### What is being asked
Set down exactly the lines in the records below that run from the line with "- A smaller" to the line with "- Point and", inclusive, and nothing more.

------ Material for the task

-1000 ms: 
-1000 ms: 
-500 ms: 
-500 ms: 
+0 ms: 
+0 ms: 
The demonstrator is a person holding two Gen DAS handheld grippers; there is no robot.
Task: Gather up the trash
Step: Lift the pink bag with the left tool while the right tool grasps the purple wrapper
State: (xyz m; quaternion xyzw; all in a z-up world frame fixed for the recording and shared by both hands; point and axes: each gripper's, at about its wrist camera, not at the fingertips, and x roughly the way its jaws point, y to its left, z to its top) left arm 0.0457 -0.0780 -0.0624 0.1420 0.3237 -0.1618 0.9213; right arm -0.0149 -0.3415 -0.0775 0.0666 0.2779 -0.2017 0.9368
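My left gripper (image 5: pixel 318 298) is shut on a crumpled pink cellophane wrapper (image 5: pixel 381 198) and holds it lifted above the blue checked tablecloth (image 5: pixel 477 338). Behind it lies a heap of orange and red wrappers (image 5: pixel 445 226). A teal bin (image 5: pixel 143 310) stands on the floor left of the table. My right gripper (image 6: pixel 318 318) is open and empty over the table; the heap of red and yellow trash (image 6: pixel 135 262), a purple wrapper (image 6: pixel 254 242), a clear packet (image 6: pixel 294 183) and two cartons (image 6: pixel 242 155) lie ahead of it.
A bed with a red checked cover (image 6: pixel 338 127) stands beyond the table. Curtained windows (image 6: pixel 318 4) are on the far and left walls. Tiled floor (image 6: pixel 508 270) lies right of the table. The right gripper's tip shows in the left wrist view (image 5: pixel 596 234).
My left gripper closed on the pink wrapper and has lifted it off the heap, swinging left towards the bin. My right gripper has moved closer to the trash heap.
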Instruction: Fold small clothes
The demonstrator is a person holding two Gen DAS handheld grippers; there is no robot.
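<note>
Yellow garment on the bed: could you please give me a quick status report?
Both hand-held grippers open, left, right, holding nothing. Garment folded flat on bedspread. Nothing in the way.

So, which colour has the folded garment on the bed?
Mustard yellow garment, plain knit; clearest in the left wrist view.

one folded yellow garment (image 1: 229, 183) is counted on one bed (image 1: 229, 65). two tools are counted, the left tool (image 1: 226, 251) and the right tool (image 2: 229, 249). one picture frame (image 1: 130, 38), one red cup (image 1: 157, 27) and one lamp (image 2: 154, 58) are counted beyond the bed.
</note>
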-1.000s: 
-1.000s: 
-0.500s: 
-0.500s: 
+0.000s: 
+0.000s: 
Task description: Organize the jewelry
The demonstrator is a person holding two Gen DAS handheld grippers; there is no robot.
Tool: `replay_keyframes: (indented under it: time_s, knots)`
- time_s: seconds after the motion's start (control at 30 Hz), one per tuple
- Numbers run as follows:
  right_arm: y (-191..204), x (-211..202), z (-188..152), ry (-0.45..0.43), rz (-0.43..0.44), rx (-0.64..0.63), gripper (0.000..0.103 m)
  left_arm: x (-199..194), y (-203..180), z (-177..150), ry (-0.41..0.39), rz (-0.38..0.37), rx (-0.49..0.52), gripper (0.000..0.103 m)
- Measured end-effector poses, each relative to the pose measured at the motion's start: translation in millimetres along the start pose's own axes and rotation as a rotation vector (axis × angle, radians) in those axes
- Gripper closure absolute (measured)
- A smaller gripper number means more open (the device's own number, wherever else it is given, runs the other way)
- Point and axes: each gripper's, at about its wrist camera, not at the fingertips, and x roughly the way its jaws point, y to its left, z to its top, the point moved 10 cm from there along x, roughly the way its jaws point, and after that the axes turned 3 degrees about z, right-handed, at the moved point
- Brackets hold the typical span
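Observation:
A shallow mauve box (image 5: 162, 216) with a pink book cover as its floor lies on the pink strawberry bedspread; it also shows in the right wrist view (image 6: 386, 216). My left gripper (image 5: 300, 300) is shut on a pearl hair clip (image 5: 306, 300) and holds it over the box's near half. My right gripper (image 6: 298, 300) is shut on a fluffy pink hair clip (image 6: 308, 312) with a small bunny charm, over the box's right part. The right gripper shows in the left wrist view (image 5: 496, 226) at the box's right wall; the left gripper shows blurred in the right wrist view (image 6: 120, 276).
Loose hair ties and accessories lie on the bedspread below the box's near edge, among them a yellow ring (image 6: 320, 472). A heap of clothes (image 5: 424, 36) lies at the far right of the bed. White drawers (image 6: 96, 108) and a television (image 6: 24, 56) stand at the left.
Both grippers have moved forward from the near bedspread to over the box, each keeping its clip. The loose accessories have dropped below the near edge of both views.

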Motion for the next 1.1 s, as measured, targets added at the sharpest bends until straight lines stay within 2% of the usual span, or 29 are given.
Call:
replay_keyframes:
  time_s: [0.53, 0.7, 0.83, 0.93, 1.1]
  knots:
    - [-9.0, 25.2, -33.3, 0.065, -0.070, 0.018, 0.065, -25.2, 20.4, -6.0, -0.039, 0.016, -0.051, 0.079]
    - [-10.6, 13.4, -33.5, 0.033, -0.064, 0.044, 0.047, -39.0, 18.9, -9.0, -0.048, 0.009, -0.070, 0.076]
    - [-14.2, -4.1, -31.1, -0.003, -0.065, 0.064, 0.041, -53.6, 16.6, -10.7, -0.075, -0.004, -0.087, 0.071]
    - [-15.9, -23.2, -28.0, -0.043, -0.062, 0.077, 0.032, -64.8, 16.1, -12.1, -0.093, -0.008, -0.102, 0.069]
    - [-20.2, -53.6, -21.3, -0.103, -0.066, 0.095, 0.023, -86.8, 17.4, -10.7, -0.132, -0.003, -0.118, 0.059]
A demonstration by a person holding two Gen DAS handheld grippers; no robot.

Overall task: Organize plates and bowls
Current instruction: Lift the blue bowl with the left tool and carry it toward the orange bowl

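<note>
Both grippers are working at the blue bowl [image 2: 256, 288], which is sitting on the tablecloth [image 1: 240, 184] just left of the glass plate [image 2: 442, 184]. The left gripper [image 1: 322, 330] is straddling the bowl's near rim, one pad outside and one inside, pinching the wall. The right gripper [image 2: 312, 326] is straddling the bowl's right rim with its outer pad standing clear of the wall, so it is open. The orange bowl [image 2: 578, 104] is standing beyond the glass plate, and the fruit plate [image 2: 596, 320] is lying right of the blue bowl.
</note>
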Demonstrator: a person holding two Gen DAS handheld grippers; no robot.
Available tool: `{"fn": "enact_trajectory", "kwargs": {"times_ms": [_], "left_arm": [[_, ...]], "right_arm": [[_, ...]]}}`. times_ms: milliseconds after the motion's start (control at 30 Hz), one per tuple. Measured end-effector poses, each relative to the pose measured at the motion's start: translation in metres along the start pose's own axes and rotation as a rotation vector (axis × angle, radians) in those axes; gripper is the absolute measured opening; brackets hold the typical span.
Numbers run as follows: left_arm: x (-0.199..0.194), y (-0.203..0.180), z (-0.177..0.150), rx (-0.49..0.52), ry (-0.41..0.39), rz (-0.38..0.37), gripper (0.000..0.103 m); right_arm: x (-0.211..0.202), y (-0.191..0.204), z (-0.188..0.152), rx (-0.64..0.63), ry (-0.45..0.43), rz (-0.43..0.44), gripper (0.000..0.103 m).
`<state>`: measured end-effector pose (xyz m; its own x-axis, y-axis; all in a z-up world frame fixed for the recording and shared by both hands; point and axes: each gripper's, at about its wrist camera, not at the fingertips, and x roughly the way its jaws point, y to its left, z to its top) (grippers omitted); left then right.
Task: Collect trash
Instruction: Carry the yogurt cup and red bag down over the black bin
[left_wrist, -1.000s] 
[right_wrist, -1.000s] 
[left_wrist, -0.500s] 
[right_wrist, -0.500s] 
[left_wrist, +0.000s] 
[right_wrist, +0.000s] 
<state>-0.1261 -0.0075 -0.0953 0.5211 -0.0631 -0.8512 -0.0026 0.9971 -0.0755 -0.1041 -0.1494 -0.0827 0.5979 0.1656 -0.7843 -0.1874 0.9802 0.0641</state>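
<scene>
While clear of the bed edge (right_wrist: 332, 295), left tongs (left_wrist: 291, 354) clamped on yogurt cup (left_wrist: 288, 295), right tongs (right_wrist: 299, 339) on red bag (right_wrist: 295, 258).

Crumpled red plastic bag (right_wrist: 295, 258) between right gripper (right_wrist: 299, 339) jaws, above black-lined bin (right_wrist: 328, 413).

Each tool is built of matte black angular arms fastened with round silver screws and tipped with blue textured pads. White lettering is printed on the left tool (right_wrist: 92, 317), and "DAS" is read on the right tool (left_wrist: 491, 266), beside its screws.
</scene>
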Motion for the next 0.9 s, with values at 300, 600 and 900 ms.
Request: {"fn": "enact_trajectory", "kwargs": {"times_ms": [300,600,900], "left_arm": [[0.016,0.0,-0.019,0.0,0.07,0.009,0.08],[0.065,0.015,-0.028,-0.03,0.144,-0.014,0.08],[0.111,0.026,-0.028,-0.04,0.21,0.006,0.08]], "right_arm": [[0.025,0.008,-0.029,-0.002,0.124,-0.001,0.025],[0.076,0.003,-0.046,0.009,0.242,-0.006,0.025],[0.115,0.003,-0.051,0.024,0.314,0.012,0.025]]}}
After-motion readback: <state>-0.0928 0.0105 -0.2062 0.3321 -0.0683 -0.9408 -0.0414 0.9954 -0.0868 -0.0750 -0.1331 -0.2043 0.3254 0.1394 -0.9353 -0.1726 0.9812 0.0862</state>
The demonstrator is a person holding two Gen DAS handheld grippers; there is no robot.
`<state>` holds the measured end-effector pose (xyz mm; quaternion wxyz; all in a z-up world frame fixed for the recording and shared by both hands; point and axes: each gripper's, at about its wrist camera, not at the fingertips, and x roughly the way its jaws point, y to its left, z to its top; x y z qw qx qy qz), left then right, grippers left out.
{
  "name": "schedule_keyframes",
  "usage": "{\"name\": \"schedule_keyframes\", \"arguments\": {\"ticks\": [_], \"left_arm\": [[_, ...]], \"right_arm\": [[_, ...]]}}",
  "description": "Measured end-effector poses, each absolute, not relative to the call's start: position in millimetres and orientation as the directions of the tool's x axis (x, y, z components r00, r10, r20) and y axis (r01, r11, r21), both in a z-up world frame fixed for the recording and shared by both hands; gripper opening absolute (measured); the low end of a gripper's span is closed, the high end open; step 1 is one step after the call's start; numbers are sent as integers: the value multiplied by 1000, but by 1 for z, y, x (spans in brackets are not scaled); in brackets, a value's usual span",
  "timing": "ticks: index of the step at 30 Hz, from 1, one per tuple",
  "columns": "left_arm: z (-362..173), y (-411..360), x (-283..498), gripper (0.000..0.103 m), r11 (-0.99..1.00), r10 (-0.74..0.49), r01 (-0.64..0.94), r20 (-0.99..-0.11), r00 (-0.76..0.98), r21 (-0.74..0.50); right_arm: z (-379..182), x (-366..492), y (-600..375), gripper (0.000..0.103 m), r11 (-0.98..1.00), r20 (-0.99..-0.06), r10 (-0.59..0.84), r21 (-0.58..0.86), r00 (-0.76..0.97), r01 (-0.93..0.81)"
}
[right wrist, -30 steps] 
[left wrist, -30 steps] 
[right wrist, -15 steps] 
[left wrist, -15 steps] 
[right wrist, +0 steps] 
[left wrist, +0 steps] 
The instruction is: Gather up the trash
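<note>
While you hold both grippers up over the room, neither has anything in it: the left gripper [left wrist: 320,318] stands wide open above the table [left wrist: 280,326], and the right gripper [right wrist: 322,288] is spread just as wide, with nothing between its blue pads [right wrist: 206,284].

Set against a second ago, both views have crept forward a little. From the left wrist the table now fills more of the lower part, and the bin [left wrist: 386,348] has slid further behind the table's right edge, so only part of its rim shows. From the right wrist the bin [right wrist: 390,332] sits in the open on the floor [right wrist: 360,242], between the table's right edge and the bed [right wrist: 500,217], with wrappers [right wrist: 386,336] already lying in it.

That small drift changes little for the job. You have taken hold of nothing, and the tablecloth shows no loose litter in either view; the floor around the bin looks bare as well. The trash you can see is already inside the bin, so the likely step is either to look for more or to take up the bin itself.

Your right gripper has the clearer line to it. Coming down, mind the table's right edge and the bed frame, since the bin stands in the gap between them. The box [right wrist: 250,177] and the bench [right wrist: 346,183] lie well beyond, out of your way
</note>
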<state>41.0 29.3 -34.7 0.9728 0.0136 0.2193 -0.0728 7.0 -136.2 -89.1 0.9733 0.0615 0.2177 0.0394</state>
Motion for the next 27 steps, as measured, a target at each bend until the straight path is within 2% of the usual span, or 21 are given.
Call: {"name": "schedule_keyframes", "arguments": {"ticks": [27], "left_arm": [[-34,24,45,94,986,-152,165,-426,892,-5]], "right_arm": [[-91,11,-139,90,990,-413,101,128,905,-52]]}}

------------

### Solved problem
- A smaller gripper number means more open (the device's own number, wherever else it is given, runs the other way)
- Point and axes: each gripper's, at about its wrist camera, not at the fingertips, and x roughly the way its jaws point, y to its left, z to its top, the point moved 10 cm from there along x, roughly the way its jaws point, and after that the axes turned 3 degrees about z, right-handed, at the moved point

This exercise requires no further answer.